----- RAW DATA

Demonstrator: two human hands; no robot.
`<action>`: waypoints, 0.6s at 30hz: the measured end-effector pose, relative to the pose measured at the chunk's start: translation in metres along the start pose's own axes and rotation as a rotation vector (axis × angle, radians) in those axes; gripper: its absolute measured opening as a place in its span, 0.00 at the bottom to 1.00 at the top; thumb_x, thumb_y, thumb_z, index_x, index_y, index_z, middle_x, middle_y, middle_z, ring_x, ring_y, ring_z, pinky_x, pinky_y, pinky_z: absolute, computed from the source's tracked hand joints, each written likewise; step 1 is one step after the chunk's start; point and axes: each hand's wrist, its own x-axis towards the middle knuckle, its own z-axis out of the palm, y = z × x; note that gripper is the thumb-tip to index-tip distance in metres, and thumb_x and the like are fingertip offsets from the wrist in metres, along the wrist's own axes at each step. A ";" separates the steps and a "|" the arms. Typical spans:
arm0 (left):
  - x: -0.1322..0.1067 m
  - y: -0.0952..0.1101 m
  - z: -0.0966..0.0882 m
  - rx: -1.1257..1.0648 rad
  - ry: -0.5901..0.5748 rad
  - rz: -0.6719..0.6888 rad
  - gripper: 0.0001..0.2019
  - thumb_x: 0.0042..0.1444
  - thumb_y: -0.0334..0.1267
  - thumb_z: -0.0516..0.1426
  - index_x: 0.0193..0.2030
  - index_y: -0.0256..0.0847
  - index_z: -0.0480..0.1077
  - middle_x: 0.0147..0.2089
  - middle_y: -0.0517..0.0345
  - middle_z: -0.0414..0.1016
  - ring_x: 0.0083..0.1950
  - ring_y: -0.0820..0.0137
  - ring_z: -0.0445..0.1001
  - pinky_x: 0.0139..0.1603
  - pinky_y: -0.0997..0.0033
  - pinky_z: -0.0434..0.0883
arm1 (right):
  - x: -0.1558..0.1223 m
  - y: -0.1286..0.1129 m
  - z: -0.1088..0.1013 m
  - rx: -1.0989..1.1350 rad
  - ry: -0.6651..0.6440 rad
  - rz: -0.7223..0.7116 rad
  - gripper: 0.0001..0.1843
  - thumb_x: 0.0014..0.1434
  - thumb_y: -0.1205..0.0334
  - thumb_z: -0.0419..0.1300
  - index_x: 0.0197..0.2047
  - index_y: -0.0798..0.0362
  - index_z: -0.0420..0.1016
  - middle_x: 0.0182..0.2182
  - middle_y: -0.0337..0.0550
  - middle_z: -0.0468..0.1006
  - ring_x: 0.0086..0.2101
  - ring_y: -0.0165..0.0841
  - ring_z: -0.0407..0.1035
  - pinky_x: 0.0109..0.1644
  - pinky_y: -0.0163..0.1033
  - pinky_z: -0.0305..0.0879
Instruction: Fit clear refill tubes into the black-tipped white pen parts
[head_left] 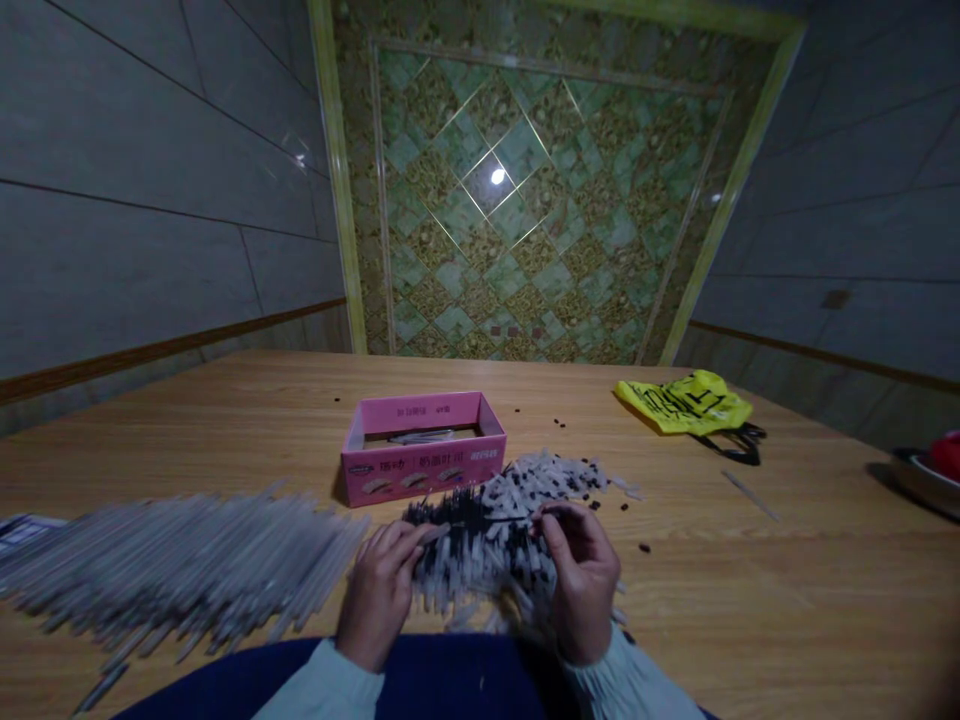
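Fingertips [433, 533] of the left hand [382, 590] and right hand [581, 580] pinch a pen refill [487, 518] by its ends, over the pile [480, 565] at the table's [750, 600] near edge. It is probably light, bendy and slippery.

The left hand [381, 592] and right hand [583, 590] are bare, with pale blue-green long sleeves [324, 690] gathered at the cuffs [600, 668], over a dark navy garment [450, 680].
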 end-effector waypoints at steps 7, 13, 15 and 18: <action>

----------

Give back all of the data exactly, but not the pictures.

• _RESPONSE BELOW_
Demonstrator: two human hands; no robot.
`<action>`: waypoints, 0.6s at 30hz: the measured end-effector pose, relative to the pose measured at the chunk's start: translation in metres along the start pose's own axes and rotation as a rotation vector (axis × angle, radians) in those axes; gripper: its absolute measured opening as a place in its span, 0.00 at the bottom to 1.00 at the top; thumb_x, thumb_y, thumb_z, index_x, index_y, index_z, middle_x, middle_y, middle_z, ring_x, ring_y, ring_z, pinky_x, pinky_y, pinky_z: absolute, computed from the source's tracked hand joints, each written likewise; step 1 is one step after the chunk's start; point and axes: each hand's wrist, its own x-axis towards the middle knuckle, its own z-axis out of the palm, y = z × x; note that gripper is the thumb-tip to index-tip distance in metres, and thumb_x and the like are fingertip offsets from the wrist in metres, along the wrist's own axes at each step. A ";" separates the steps and a "|" the arms. Typical spans:
arm0 (left):
  - x: -0.1322..0.1067 m
  - y: -0.0952..0.1101 m
  - z: -0.0966..0.0882 m
  - rx: -1.1257..1.0648 rad
  - ry: -0.5901..0.5748 rad
  - rz: -0.6719..0.6888 rad
  - gripper: 0.0001..0.2019
  - thumb_x: 0.0042..0.1444
  - thumb_y: -0.0334..0.1267
  - thumb_z: -0.0516..0.1426
  - index_x: 0.0193..0.2030
  - index_y: -0.0256..0.0847
  - index_z: -0.0480..0.1077
  - middle_x: 0.0147..0.2089
  - middle_y: -0.0517..0.0345
  - middle_z: -0.0414..0.1016
  - ring_x: 0.0083..0.1950
  - ring_y: -0.0820..0.0137
  - ring_z: -0.0445..0.1001
  - pinky_x: 0.0139..0.1603
  - pinky_y: -0.0997..0.0033
  - pinky_z: -0.0434..0.0883
arm1 (right):
  - x: -0.1558..0.1223 m
  - y: -0.1286..0.1129 m
  - z: -0.1088..0.1013 m
  - rx: -1.0989..1.1350 rad
  - ry: -0.6651..0.6440 rad
  - rz: -0.7223..0.7116 rad
  - gripper: 0.0001..0.1843
  - thumb_x: 0.0014..0.1434
  - thumb_y: -0.1205..0.0334
  - thumb_z: -0.0419..0.1300
  - index_x: 0.0197..0.2047
  - index_y: -0.0798..0.0362
  - index_z: -0.0420..0.1016
  - middle_x: 0.0182..0.2182
  - middle_y: -0.0337..0.0550
  - middle_z: -0.0468..0.1006
  - ring_x: 0.0086..0.2101
  - ring_y: -0.0165..0.0841
  - ring_z: -0.0407..0.1035
  - pinky_x: 0.0109..0.1644
  - pinky_y: -0.0163..0.1033
  - pinky_z: -0.0305..0.0879
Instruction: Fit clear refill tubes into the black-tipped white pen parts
[head_left] 
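Fingertips [433, 533] of the left hand [382, 590] and right hand [581, 580] pinch a pen refill [487, 518] by its ends, over the pile [480, 565] at the table's [750, 600] near edge. It is probably light, bendy and slippery.

The left hand [381, 592] and right hand [583, 590] are bare, with pale blue-green long sleeves [324, 690] gathered at the cuffs [600, 668], over a dark navy garment [450, 680].
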 end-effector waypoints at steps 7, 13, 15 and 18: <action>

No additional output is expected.